Keego City Council member Theresa Shimansky shared some thoughts about the dedicated police millage at the Jan. 19 City Council meeting.

“Our police department is … what keeps our people safe,” Shimansky said. “For us to have to look at not having the appropriate funds for that would be really hard, and the budget decisions that will have to be made — I do not look forward to that if this does not pass.”

Keego City Council member Ashley Attisha wanted to clarify something at the meeting.

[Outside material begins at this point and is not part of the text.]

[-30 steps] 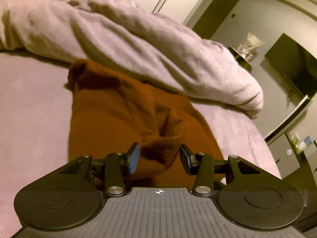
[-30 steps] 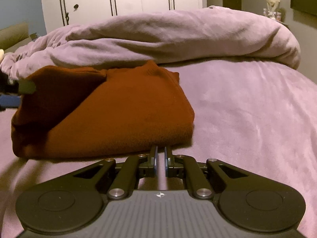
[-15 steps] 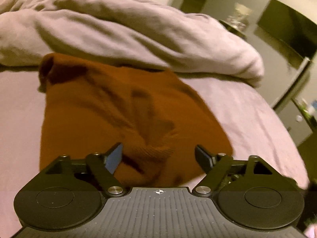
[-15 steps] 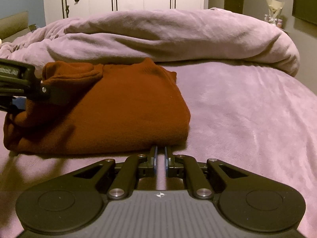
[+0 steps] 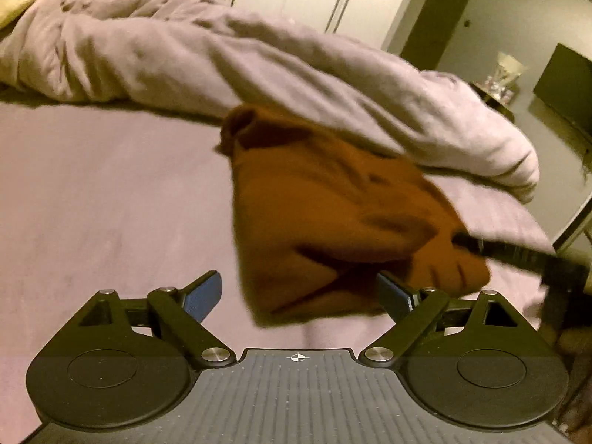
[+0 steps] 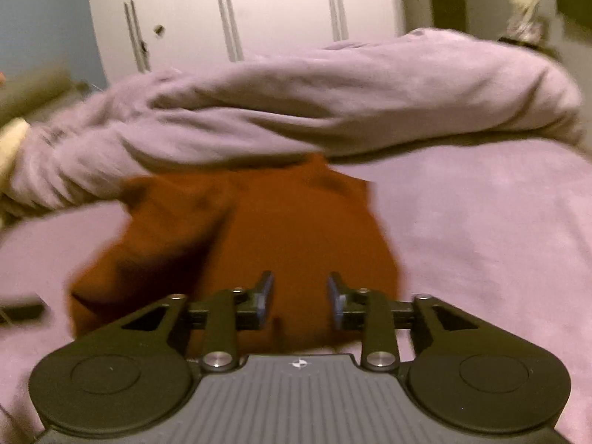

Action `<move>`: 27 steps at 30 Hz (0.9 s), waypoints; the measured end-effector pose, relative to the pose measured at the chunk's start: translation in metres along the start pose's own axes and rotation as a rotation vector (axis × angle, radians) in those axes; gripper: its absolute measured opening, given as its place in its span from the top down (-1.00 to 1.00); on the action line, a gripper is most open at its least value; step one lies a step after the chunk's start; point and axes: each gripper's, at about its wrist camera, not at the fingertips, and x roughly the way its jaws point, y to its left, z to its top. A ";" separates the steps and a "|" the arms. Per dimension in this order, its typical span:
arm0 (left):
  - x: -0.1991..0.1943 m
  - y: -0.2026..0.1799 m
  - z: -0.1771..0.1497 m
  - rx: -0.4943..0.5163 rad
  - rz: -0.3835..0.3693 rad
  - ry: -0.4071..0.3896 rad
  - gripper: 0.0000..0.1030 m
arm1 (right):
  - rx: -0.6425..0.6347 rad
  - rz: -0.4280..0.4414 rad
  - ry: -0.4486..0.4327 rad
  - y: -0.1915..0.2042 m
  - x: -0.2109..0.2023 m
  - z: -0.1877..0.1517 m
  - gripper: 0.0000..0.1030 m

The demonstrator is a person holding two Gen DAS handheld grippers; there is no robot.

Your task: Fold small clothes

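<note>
A folded rust-brown garment (image 5: 333, 214) lies on the pink bed sheet (image 5: 111, 203), its far edge against the bunched duvet. My left gripper (image 5: 299, 296) is wide open and empty, just short of the garment's near corner. In the right wrist view the same garment (image 6: 259, 229) fills the centre, and my right gripper (image 6: 300, 299) is open with its fingers over the garment's near edge, holding nothing. The right gripper's dark finger (image 5: 518, 255) shows at the right in the left wrist view, touching the garment's right side.
A rumpled lilac duvet (image 5: 259, 74) runs across the bed behind the garment. White wardrobe doors (image 6: 259, 11) stand beyond. A dark television (image 5: 566, 88) and a side table are at the far right. A dark object (image 6: 22, 310) lies at the left on the sheet.
My left gripper let go of the garment, opened wide and drew back to the left. My right gripper went from shut to open and moved forward over the garment's near edge.
</note>
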 end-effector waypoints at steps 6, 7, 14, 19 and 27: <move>0.017 0.005 -0.010 0.012 0.052 0.041 -0.82 | 0.113 0.193 0.123 0.015 0.055 0.041 0.04; 0.019 0.008 -0.010 0.001 0.051 0.046 -0.82 | 0.126 0.209 0.149 0.018 0.064 0.046 0.02; 0.029 0.014 -0.005 -0.022 0.063 0.056 -0.82 | 0.192 0.275 0.176 0.030 0.090 0.078 -0.47; 0.036 0.013 0.000 -0.030 0.084 0.061 -0.82 | 0.096 0.251 0.310 0.050 0.123 0.062 -0.13; 0.043 0.014 -0.002 -0.030 0.120 0.093 -0.82 | 0.039 0.294 0.297 0.056 0.124 0.055 0.44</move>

“It’s not an additional 7 mills to what we’re paying,” Attisha said. “We’re actually repealing the 3.6189 mills that the taxpayers are currently paying, and replacing that with 7 mills, so really it’s only an addition of about 4 mills, or less than 4 mills.”

From the perspective of Keego City Council member Michael Karson it is “really, really important” that the city continues to fund the Keego Police Department.

“It’s not acceptable to source it out to the sheriff’s department or West Bloomfield or anybody else,” Karson said at the City Council meeting. “It’s our department and we have to keep it.”

Even if a dedicated police millage does fail for a second consecutive time, it doesn’t necessarily mean that Keego will definitely choose to outsource for police services.

“I don’t want that coming across, but if it fails, we’re gonna have to look and explore what our options are, in terms of how we’re going to function with our own police department,” Kalman said.

He acknowledged that current economic conditions are making things tough for a lot of people.

“Expenses are up for everybody, but let’s just see what happens in May,” Kalman said. “All the city finances are open book.”

Keego Harbor Police Chief John Fitzgerald declined to comment on the ballot proposal.